(Stored data entries)
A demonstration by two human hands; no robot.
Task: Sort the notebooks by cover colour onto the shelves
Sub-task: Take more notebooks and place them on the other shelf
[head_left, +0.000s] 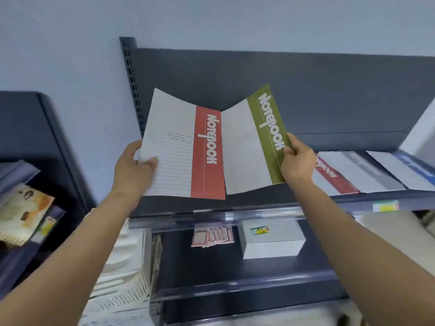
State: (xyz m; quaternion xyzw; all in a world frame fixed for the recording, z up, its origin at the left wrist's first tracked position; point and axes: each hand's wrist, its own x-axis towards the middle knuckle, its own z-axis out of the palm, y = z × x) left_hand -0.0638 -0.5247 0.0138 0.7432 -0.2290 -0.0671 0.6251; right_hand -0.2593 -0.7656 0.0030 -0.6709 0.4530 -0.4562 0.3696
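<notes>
My left hand [131,168] grips the left edge of a notebook with a red band [207,151] and lined white cover. My right hand [297,161] pinches the right edge of a notebook with an olive-green band [268,128]. Both are held side by side, inner edges meeting, in front of the dark upper shelf [188,205]. To the right on that shelf lie another red-banded notebook [329,175], a grey-banded one [367,170] and a blue-banded one [409,165].
The lower shelf [211,267] holds a white box [270,241] and several small pink packets [211,237]. A second dark rack at the left carries picture-covered books [23,212]. White plastic baskets [122,267] stand below left.
</notes>
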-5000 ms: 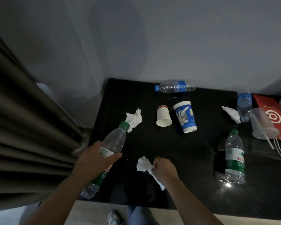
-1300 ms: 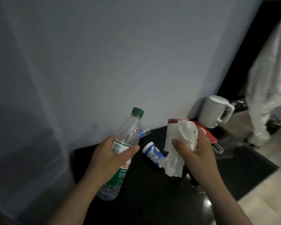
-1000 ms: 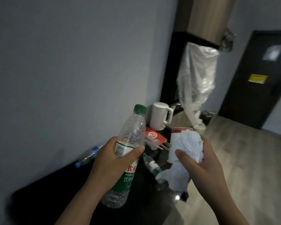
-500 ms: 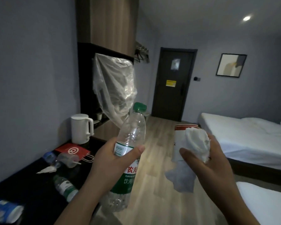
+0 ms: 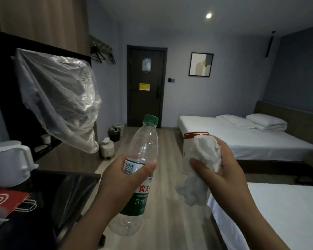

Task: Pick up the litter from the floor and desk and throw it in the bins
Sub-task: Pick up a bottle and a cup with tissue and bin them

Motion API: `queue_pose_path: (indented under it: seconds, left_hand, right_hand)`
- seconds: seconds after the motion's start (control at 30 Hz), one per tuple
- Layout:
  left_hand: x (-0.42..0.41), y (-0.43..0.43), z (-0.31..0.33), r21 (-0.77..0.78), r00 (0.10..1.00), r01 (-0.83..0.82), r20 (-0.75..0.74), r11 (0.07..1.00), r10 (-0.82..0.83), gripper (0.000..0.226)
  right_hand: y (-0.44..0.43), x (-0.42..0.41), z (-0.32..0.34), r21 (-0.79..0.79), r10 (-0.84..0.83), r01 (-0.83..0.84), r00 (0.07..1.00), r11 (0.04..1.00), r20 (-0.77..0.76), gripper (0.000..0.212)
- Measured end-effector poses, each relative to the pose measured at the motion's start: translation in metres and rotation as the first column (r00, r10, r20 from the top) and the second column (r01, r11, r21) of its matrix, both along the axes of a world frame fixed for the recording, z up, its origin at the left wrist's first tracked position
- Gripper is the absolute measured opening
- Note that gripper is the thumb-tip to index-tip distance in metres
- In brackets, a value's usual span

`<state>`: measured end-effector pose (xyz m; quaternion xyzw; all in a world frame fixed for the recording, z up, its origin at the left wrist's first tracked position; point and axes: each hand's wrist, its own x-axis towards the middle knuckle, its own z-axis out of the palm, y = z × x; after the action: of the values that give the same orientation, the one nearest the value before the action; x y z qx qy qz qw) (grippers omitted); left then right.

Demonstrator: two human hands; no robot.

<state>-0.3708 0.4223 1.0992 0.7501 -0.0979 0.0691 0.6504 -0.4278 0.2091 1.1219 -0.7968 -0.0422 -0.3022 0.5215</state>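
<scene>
Room: dim bedroom, pale wood-plank floor (image 5: 170, 147) running up to a dark door (image 5: 145, 85) at the far wall.
Beds: two on the right, the far white-sheeted bed (image 5: 251, 141) with pillows, and the near white bed (image 5: 278, 213) with its corner just under the right forearm.
Desk: glossy black desk (image 5: 61, 192) at lower left, carrying a white electric kettle (image 5: 9, 163) and a red paper bag (image 5: 5, 199).
Left arm: up from the bottom edge, and the left hand (image 5: 123, 181) is raised mid-frame with fingers and thumb wrapped round the label.
Bottle: clear plastic bottle with green cap (image 5: 143, 147), nearly upright, out over the floor just past the desk's edge.
Right arm: the right hand (image 5: 224, 174) is level with the left, fingers curled behind its load, thumb clamped across the front.
Load: white paper cup with red band (image 5: 190, 139) and crumpled white tissue (image 5: 204, 154) gripped together, with the tissue's tail dangling below the hand.
Bins: small dark round bin (image 5: 114, 134) and pale round bin (image 5: 118, 126) on the floor left of the door, well apart from both hands.
</scene>
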Motion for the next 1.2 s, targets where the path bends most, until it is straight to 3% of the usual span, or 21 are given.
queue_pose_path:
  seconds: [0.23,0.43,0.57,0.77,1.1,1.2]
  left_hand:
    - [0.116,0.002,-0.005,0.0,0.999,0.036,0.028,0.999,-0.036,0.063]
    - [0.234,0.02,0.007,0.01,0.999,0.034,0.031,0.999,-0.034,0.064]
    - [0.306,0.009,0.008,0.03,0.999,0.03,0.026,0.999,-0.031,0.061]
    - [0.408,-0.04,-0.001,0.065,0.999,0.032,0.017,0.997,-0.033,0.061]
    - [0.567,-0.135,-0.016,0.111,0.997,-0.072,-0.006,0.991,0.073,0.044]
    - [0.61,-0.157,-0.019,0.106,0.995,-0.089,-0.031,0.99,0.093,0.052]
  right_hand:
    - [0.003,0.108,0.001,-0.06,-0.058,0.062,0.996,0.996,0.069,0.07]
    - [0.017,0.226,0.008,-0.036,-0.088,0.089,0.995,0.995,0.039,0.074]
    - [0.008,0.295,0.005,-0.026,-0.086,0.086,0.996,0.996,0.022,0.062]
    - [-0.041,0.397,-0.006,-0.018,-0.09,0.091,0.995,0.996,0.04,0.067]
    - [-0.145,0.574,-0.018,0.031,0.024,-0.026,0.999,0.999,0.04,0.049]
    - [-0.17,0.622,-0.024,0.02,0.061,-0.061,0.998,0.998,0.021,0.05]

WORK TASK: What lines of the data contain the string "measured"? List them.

SOLUTION:
- Measured end-effector poses, each relative to the pose measured at the motion's start: translation in metres and rotation as the first column (r00, r10, r20 from the top) and the second column (r01, r11, r21) of its matrix, both along the axes of a world frame fixed for the recording, z up, its origin at the left wrist's first tracked position
- Gripper is the absolute measured opening
`<state>`: measured end-effector pose (xyz m; quaternion xyzw; all in a world frame fixed for the recording, z up, its origin at the left wrist's first tracked position; point and axes: each hand's wrist, its own x-axis towards the middle knuckle, its own z-axis out of the palm, y = z × x; after the action: of the values that give the same orientation, the one nearest the value before the action; x y z qx qy qz qw) (grippers omitted); left then right.

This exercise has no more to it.